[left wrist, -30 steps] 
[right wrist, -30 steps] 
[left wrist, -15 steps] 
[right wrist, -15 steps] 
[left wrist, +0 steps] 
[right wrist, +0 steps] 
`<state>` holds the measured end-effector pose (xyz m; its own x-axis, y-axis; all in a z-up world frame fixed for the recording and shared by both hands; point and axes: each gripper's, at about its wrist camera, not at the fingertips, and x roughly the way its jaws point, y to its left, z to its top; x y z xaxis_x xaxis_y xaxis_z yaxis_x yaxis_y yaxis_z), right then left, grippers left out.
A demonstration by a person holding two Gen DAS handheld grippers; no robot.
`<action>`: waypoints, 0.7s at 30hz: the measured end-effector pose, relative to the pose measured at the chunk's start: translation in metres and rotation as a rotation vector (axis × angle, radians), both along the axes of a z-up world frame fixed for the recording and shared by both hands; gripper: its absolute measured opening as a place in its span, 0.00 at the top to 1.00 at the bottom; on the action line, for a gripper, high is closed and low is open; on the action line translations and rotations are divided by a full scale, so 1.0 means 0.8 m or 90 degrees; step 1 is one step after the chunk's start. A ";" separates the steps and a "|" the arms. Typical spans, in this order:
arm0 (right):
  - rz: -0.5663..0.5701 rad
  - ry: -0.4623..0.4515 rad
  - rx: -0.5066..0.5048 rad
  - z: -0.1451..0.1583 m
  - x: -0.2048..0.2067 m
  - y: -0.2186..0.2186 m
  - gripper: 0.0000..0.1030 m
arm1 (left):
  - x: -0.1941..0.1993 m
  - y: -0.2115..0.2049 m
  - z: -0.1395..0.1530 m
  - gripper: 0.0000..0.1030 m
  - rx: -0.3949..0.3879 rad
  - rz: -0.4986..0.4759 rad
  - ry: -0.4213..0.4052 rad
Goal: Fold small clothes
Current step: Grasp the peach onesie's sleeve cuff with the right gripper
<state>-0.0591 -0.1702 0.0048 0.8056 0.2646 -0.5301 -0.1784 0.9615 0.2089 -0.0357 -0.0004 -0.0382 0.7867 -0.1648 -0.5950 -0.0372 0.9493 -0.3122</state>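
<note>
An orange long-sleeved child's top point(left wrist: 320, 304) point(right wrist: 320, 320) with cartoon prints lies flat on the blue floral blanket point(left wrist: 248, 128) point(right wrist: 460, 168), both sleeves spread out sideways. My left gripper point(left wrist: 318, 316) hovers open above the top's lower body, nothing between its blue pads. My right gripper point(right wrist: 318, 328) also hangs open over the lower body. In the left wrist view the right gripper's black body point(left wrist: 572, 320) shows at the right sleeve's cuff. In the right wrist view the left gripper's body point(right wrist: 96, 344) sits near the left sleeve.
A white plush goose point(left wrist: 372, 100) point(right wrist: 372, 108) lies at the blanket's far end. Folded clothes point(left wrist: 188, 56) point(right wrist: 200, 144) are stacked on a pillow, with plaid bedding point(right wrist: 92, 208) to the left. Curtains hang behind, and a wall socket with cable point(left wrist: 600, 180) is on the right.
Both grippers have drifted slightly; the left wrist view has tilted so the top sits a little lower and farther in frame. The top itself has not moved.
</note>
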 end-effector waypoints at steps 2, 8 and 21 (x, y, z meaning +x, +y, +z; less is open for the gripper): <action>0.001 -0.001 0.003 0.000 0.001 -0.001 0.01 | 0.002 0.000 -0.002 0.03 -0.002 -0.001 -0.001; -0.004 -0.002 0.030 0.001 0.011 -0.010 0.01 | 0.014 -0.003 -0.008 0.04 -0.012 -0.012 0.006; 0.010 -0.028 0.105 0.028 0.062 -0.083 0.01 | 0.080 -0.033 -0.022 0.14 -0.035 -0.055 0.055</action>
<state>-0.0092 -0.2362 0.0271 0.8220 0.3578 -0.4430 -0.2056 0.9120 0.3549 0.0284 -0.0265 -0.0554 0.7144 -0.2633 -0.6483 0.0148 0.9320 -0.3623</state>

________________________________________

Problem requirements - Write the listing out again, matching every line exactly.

Written answer -
[left wrist, -30 steps] 
[right wrist, -30 steps] 
[left wrist, -15 steps] 
[right wrist, -15 steps] 
[left wrist, +0 steps] 
[right wrist, +0 steps] 
`<state>` holds the measured end-effector pose (xyz m; its own x-axis, y-axis; all in a z-up world frame fixed for the recording and shared by both hands; point and axes: each gripper's, at about its wrist camera, not at the fingertips, and x roughly the way its jaws point, y to its left, z to its top; x y z xaxis_x xaxis_y xaxis_z yaxis_x yaxis_y yaxis_z), right then left, grippers left out.
A demonstration by a person holding two Gen DAS handheld grippers; no robot.
`<action>`: waypoints, 0.7s at 30hz: the measured end-effector pose, relative to the pose measured at the chunk's start: translation in metres and rotation as a rotation vector (axis × angle, radians), both along the axes of a z-up world frame fixed for the recording and shared by both hands; gripper: its absolute measured opening as a place in its span, 0.00 at the top to 1.00 at the bottom; on the action line, for a gripper, high is closed and low is open; on the action line translations and rotations are divided by a full scale, so 1.0 means 0.8 m or 90 degrees; step 1 is one step after the chunk's start. A ";" separates the steps and a "|" the arms. Typical spans, in this order:
arm0 (right):
  - rz: -0.5663..0.5701 rad
  - ry: -0.4623..0.4515 rad
  - rx: -0.5066..0.5048 rad
  - z: -0.1451..0.1583 m
  - x: -0.2048..0.2067 m
  - y: -0.2186..0.2186 m
  - gripper: 0.0000..0.1030 m
arm1 (left):
  - x: -0.1941..0.1993 m
  - y: -0.2115..0.2049 m
  - z: -0.1395..0.1530 m
  - gripper: 0.0000..0.1030 m
  - rx: -0.3949..0.3879 rad
  - rz: -0.4986..0.4759 rad
  - ry: -0.4213..0.4052 rad
Goal: Fold small clothes
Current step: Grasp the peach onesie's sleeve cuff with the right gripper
<state>-0.0591 -0.1702 0.0048 0.8056 0.2646 -0.5301 -0.1784 0.9615 0.2089 -0.0357 -0.0004 -0.0382 0.7867 -0.1648 -0.5950 -0.0372 0.9493 -0.3122</state>
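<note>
An orange long-sleeved child's top point(left wrist: 320, 304) point(right wrist: 320, 320) with cartoon prints lies flat on the blue floral blanket point(left wrist: 248, 128) point(right wrist: 460, 168), both sleeves spread out sideways. My left gripper point(left wrist: 318, 316) hovers open above the top's lower body, nothing between its blue pads. My right gripper point(right wrist: 318, 328) also hangs open over the lower body. In the left wrist view the right gripper's black body point(left wrist: 572, 320) shows at the right sleeve's cuff. In the right wrist view the left gripper's body point(right wrist: 96, 344) sits near the left sleeve.
A white plush goose point(left wrist: 372, 100) point(right wrist: 372, 108) lies at the blanket's far end. Folded clothes point(left wrist: 188, 56) point(right wrist: 200, 144) are stacked on a pillow, with plaid bedding point(right wrist: 92, 208) to the left. Curtains hang behind, and a wall socket with cable point(left wrist: 600, 180) is on the right.
Both grippers have drifted slightly; the left wrist view has tilted so the top sits a little lower and farther in frame. The top itself has not moved.
</note>
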 end-effector waypoints at steps 2, 8 and 21 (x, y, z meaning +x, +y, +z; less is open for the gripper): <action>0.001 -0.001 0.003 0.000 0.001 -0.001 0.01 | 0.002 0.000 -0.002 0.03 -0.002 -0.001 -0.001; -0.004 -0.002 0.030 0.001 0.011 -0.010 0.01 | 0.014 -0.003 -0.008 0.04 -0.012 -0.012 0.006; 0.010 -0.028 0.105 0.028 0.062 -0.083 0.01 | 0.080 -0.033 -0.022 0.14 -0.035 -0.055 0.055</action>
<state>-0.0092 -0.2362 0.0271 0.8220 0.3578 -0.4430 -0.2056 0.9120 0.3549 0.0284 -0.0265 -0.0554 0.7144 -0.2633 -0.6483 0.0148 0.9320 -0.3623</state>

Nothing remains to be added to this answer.